Around 89% of Indian organizations suffered cyber incidents in the past two years, and 20% of them were due to the use of shadow IT, a report by cybersecurity firm Kaspersky has revealed.
Globally, employee use of shadow IT has been the cause of a cyber incident in 11% of organizations in the past two years.
According to the report, as the workforce becomes increasingly remote and distributed, employee use of shadow IT puts organizations at higher risk of cyber incidents.
What is Shadow IT?
Shadow IT is the part of an organization’s IT infrastructure that is outside the purview of the IT and information security department, such as software, applications, unsolicited devices, and public cloud services. IT/security departments often have no knowledge of shadow IT infrastructure, and employees do not use it in accordance with information security policies.
Hardware that is abandoned after an IT infrastructure modernization can also be used behind the scenes by employees and acquire vulnerabilities that can later impact the company’s infrastructure.

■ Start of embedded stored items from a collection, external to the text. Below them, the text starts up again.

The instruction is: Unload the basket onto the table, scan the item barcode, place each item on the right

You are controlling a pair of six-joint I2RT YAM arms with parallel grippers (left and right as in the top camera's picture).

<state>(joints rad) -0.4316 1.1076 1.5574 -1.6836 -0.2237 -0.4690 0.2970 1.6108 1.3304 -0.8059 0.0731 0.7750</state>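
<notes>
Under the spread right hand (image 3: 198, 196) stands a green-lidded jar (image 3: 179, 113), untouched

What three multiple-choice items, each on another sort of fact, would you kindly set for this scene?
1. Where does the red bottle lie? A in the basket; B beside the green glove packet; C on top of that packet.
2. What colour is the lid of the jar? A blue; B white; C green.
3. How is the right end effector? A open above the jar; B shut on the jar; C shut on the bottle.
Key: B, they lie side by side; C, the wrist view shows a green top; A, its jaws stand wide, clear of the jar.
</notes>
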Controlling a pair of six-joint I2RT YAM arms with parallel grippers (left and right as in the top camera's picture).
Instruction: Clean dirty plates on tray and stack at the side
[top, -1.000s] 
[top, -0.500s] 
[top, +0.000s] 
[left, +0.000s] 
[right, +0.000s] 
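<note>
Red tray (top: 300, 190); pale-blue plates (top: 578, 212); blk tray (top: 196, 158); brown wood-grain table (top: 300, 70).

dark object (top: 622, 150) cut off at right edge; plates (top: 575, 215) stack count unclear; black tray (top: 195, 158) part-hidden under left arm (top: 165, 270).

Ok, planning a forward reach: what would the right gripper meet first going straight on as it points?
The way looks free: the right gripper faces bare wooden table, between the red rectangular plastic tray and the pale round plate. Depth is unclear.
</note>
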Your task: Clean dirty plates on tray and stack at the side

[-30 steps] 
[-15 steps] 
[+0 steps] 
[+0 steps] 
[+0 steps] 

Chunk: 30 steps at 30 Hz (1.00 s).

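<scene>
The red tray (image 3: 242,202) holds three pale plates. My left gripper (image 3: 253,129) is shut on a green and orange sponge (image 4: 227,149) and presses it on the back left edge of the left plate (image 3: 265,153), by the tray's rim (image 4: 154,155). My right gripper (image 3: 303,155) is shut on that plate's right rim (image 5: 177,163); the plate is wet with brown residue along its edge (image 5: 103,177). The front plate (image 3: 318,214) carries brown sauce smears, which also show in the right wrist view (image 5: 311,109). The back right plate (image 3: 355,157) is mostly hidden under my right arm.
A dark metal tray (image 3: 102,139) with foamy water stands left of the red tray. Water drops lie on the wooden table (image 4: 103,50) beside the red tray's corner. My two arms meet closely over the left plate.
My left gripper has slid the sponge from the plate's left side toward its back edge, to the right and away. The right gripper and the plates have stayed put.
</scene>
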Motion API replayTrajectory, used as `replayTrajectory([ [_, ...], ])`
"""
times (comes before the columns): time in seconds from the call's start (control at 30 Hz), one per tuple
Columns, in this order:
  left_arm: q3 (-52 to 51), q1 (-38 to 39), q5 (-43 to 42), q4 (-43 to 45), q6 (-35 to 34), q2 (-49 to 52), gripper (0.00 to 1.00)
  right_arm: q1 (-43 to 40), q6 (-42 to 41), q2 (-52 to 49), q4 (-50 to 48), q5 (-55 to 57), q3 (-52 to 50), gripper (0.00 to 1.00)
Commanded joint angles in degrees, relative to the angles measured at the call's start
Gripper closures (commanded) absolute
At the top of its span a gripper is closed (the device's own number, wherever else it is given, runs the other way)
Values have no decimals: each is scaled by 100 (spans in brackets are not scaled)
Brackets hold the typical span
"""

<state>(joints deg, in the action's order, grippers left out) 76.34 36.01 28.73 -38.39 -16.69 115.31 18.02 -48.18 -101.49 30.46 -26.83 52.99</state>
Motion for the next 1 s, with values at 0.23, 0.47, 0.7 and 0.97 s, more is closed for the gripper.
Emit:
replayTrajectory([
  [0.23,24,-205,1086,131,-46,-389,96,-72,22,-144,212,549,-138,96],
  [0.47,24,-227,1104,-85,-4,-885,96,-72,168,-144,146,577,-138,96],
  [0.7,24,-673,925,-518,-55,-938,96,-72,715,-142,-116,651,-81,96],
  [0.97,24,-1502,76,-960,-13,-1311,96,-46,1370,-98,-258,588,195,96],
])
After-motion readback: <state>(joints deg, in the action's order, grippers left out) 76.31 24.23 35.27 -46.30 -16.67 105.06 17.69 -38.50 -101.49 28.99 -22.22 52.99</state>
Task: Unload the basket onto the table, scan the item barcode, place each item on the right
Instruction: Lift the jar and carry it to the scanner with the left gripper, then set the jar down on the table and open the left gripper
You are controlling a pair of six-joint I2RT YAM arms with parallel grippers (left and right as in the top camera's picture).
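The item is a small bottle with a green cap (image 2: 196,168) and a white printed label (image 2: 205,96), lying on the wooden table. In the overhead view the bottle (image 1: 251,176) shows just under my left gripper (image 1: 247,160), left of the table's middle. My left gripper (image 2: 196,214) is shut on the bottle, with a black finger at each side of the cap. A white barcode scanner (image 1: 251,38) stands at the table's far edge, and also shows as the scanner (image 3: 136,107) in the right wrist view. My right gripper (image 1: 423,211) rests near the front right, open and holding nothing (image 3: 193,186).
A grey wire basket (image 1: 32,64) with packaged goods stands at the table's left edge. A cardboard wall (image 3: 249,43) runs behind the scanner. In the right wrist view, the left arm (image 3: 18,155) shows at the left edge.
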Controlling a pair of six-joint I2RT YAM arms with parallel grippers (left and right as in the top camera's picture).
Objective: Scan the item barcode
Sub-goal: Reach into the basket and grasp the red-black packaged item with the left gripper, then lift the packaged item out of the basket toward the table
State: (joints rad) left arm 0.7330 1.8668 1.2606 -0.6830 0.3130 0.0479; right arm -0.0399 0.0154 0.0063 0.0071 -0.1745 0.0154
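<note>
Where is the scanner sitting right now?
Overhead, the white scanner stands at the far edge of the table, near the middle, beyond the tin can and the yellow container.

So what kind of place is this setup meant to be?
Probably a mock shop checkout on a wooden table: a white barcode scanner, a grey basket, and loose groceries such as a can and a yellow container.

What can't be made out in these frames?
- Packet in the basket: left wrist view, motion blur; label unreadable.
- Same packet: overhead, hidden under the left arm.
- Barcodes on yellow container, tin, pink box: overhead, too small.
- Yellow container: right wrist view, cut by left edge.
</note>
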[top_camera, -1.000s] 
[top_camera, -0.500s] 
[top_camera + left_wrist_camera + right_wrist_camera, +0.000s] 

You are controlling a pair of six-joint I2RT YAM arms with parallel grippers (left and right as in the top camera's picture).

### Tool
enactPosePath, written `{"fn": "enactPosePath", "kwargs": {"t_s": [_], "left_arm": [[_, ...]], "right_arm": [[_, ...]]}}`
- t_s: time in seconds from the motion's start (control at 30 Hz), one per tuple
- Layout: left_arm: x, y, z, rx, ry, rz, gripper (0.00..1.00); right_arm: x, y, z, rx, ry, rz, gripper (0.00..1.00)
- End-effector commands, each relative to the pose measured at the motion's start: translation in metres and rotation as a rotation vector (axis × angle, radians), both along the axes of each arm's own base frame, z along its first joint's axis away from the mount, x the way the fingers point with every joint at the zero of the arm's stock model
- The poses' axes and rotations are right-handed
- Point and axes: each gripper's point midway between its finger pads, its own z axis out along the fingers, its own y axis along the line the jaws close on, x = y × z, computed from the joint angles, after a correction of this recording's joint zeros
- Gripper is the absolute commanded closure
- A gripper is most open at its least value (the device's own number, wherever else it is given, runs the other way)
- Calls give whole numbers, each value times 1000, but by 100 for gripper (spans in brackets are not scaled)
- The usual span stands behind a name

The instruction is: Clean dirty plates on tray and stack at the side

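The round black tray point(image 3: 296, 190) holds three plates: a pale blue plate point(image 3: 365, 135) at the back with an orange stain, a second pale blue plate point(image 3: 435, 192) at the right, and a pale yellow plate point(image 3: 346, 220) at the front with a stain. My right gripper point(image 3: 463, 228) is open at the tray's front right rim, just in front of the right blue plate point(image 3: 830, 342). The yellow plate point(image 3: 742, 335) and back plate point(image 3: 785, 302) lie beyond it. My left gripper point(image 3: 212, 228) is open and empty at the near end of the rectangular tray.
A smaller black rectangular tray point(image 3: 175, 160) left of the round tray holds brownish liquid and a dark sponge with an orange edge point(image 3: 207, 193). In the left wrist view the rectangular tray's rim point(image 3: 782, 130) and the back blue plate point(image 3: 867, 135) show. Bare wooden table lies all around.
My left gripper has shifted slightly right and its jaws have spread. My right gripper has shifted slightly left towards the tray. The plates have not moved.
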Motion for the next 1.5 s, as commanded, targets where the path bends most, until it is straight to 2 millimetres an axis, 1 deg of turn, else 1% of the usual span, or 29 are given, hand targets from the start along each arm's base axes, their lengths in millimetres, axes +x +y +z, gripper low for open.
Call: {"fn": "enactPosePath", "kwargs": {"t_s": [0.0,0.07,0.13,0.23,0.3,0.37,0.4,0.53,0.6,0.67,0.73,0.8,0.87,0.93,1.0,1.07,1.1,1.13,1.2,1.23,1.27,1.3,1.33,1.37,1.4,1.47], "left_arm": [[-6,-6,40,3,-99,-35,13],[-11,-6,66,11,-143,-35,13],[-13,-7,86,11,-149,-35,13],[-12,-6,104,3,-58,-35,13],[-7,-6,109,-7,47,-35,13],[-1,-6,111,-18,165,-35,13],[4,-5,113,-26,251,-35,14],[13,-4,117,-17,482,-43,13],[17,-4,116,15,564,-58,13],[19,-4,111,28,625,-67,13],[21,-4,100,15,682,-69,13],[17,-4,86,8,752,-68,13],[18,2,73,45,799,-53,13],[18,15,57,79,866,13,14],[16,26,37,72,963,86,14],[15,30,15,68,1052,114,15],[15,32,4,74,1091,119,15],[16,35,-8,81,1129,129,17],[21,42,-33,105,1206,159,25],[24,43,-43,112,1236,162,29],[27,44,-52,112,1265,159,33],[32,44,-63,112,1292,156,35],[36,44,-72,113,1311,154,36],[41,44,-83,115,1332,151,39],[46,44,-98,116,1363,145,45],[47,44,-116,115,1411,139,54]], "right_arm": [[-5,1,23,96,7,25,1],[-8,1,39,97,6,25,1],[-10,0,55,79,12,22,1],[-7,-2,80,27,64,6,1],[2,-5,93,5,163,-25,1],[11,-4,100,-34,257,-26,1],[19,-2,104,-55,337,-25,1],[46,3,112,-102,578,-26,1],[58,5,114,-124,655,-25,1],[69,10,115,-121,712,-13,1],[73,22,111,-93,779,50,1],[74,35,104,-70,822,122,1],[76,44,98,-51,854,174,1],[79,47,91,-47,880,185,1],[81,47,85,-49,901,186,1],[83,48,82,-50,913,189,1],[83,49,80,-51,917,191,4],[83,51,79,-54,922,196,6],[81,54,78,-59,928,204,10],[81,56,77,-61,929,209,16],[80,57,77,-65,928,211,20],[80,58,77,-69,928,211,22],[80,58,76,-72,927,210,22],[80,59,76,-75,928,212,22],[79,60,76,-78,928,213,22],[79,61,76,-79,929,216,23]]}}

“We believe that employees who use applications, devices, and cloud services that are not approved by IT should be protected and secure if those IT products come from trusted providers. ” said Alexei Vobuk, Head of Information Security at Kaspersky Lab.
“However, in our Terms of Use, third-party providers use a so-called “shared responsibility model.” By selecting “Agree”, the user confirms that he/she will perform regular updates of this software and will be responsible for any incidents (including the breach of corporate data) related to the use of this software. ”, Vovk added.
Deploying and operating shadow IT can have serious negative business consequences. The study found that the IT industry was the hardest hit, with 16% of cyber incidents due to shadow IT abuse in 2022 and 2023. Other sectors affected include critical infrastructure, transport and logistics organizations, with 13% affected. The report said there had been an attack.
Shadow IT risk mitigation
To reduce the risk of shadow IT usage, this study recommends the following steps:
Build collaboration between business and IT departments to create new and improved IT services.
Perform regular IT asset inventories and scan internal networks to avoid the emergence of unmanaged or abandoned hardware and services.
Allow employees’ personal devices to access only the resources they need to do their job. Use an access control system to allow only authorized devices.
We will conduct training aimed at improving the information security literacy of employees and IT security experts.
Deploy products and solutions that can limit the use of unwanted apps, websites, and peripherals.
Limit employees’ ability to use third-party external services and, if possible, block access to the most common cloud information exchange resources.
“At the end of the day, businesses need tools to control the shadow IT used by their employees. Of course, information security departments need to protect themselves from unauthorized use of unmanaged and unsafe hardware, services, and software applications. To ensure this, you should conduct regular scans of your company’s network,” says Vovk.